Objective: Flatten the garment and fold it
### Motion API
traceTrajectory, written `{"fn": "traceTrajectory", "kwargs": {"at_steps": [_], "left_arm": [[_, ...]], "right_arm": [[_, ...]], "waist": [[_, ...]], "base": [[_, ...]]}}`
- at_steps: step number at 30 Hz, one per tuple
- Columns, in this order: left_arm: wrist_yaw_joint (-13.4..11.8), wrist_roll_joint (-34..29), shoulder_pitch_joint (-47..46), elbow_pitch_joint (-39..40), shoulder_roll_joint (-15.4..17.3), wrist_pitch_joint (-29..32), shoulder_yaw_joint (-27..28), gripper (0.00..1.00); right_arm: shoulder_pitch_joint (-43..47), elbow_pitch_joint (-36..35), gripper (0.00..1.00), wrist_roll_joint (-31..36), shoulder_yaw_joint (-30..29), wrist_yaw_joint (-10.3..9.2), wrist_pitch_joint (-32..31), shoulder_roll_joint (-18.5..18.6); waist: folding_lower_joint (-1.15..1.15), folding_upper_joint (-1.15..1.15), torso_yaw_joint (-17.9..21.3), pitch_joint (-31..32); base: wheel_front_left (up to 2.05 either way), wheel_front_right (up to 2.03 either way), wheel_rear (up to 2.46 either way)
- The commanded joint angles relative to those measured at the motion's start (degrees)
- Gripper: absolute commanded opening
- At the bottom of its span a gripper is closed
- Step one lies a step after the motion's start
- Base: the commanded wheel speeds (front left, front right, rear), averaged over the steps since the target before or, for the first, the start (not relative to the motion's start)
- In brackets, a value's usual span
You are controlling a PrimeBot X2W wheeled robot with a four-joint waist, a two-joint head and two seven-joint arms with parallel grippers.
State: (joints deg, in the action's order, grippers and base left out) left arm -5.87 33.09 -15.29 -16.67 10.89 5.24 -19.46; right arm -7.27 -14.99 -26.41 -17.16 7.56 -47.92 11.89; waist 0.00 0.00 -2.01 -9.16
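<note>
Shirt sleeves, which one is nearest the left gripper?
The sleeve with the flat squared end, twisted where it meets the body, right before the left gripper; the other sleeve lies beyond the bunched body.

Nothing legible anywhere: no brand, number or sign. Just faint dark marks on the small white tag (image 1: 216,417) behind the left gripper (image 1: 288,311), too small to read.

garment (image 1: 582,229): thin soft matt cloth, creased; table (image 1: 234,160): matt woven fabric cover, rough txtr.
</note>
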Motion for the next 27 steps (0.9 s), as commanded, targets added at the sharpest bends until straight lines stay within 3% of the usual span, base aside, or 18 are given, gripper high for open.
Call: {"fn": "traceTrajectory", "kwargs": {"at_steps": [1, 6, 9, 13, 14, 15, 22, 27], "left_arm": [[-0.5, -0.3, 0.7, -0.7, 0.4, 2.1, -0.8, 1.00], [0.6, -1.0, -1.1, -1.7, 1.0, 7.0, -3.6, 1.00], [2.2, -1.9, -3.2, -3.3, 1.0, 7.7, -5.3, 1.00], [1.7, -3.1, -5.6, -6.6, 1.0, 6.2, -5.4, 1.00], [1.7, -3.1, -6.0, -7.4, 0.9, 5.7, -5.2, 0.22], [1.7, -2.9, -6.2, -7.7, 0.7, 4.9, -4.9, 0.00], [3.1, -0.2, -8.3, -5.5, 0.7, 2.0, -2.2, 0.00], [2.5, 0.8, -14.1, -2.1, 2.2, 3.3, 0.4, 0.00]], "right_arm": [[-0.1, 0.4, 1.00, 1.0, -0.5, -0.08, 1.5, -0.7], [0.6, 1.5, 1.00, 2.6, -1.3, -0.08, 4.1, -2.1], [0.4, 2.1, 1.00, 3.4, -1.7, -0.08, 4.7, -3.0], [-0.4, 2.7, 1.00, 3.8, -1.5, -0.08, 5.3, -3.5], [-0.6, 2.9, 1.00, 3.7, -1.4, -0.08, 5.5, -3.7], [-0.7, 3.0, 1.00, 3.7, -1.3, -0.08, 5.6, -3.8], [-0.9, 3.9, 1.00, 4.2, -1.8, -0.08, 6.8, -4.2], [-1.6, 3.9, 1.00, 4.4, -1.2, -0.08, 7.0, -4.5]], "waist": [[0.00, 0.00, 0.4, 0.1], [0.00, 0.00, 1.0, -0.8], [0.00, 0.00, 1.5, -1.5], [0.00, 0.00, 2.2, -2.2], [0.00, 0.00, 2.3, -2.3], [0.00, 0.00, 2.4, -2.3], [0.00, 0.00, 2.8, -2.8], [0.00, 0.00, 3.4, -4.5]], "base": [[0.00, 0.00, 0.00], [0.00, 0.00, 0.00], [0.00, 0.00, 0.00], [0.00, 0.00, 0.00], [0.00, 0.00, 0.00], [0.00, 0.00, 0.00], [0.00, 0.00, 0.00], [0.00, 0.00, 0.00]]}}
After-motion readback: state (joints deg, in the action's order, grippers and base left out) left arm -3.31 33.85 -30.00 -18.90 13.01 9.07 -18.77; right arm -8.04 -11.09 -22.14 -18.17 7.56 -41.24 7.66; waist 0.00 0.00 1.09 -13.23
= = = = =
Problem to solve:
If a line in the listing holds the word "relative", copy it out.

Task result:
- The commanded joint angles relative to those measured at the motion's start (degrees)
- Base: the commanded wheel speeds (front left, front right, rear), averaged over the steps since the target before or, for the first, the start (not relative to the motion's start)

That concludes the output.